To win that audience, Sony is working with both independent developers to create new intellectual properties and existing partners to bring known franchises – like "Final Fantasy" and the "Batman: Arkham" — games to PlayStation VR.

While VR largely lends itself more to short form experiences right now, Sony's also experimenting with longer form games, like "Farpoint," an atmospheric shooter set on a distant planet.

"Because the sense of immersion is so impactful, even simple game concepts become more powerful and magical than they would be in a traditional TV game experience, says House. "What that does is rewrite the rules a little – and levels the playing field between large teams and small teams."

PlayStation VR titles, he says, will generally range in price from $20-$40, though there will be some games at higher and lower price points.

VR's not the only hardware the PlayStation division is working on these days. Before E3 (the video game industry's annual trade show) began, the company confirmed rumors about a new, more powerful PlayStation 4 code-named Neo.

Given Monday's announcement from Microsoft about a significantly more powerful, seemingly next generation system code named Project Scorpio, questions have arisen about what Sony has in mind with this update.

House, though, says Neo is not the beginning of the next generation.
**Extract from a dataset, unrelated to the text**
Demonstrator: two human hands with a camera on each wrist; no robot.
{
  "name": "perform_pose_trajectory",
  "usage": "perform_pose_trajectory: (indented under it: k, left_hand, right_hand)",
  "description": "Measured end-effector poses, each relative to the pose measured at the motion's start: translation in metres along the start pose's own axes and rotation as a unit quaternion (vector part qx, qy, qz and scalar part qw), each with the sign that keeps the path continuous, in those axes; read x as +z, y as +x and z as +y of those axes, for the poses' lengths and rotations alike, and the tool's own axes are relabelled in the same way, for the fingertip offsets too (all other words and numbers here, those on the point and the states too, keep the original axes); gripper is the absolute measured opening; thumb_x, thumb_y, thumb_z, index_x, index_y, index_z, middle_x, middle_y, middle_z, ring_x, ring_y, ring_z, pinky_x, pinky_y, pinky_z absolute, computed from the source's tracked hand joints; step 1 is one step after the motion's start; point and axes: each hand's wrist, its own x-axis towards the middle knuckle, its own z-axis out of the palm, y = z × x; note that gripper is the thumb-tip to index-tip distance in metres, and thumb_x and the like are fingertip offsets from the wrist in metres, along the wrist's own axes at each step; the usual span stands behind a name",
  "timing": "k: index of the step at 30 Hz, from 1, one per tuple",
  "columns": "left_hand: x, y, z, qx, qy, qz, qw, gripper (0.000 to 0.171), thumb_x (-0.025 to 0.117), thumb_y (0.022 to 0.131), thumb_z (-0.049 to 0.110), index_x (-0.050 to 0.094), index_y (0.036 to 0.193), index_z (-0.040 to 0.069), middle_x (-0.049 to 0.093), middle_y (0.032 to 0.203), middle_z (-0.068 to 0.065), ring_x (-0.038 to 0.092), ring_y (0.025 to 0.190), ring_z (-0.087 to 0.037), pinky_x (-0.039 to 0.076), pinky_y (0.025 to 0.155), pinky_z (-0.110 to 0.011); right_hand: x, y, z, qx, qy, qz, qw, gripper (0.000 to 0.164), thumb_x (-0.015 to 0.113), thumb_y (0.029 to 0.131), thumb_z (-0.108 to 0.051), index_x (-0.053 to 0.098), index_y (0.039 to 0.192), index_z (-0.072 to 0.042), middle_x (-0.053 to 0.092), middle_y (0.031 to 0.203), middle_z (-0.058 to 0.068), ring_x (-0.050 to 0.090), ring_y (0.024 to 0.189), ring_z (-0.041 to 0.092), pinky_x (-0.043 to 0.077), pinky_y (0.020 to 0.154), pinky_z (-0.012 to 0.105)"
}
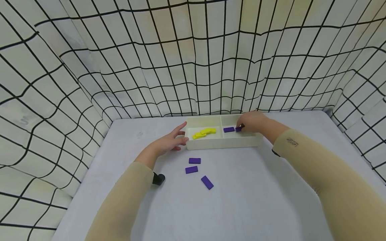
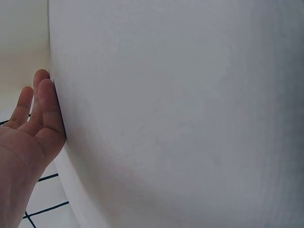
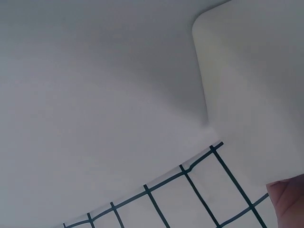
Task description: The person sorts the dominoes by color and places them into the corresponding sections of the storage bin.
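A white two-compartment box [image 1: 223, 144] stands at the back of the table. Yellow blocks [image 1: 208, 131] lie in its left compartment, and a purple block [image 1: 229, 129] lies in the right one. My right hand [image 1: 253, 122] reaches into the right compartment, its fingertips pinching another purple block [image 1: 239, 129], mostly hidden by the fingers. Against the box's left end rests my left hand [image 1: 169, 142], fingers spread and holding nothing. In the left wrist view those fingers [image 2: 47, 102] are extended beside the box. Only a bit of the right hand [image 3: 289, 202] enters the right wrist view.
Three purple blocks lie on the white table in front of the box: one nearest it [image 1: 194, 160], one just below [image 1: 191, 169], and one turned diagonally [image 1: 207, 182]. White walls with a black grid [image 1: 208, 63] rise behind the table and on both sides.
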Motion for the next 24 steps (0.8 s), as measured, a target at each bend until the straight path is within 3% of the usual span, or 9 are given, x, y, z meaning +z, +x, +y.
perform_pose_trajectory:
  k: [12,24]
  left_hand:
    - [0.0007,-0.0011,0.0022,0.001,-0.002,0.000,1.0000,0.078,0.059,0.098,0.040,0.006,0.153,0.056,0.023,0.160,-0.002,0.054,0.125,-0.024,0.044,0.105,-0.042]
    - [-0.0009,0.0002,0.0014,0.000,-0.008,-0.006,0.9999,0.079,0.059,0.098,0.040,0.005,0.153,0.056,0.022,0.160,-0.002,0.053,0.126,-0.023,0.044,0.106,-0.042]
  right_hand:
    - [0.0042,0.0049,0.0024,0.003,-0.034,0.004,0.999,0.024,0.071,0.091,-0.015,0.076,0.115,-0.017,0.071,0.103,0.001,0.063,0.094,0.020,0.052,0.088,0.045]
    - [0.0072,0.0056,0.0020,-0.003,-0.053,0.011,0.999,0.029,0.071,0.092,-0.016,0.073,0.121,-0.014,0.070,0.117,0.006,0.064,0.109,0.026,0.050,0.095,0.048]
"It's a higher end version of the PlayStation 4," he says. "We will absolutely have a single community of players. All of the games releasing within this life cycle [of consoles] will absolutely be playable on the standard PS4 … This just offers the consumer another option. If you are looking for the highest graphics performance, if you recent bought a 4K TV and you're looking for content, then Neo is going to be great option for you. But it is that – an option – rather than saying the cycle has moved on."

House declined to discuss whether Neo would be coming out this year or next. However, he said, it's important that the large (and still growing) PS4 user base feel neither rushed, nor that the pace of improvement was too slow.

"People invest in a console and they want to have that investment validated over a decent period of time," he said. "That being said, with iterations like Neo we are, to some degree as an industry, acknowledging the pace of iteration has shifted. … People have become attuned to a slightly different cadence of innovation. The critical thing is to give the consumer options, rather than dictate the future for them."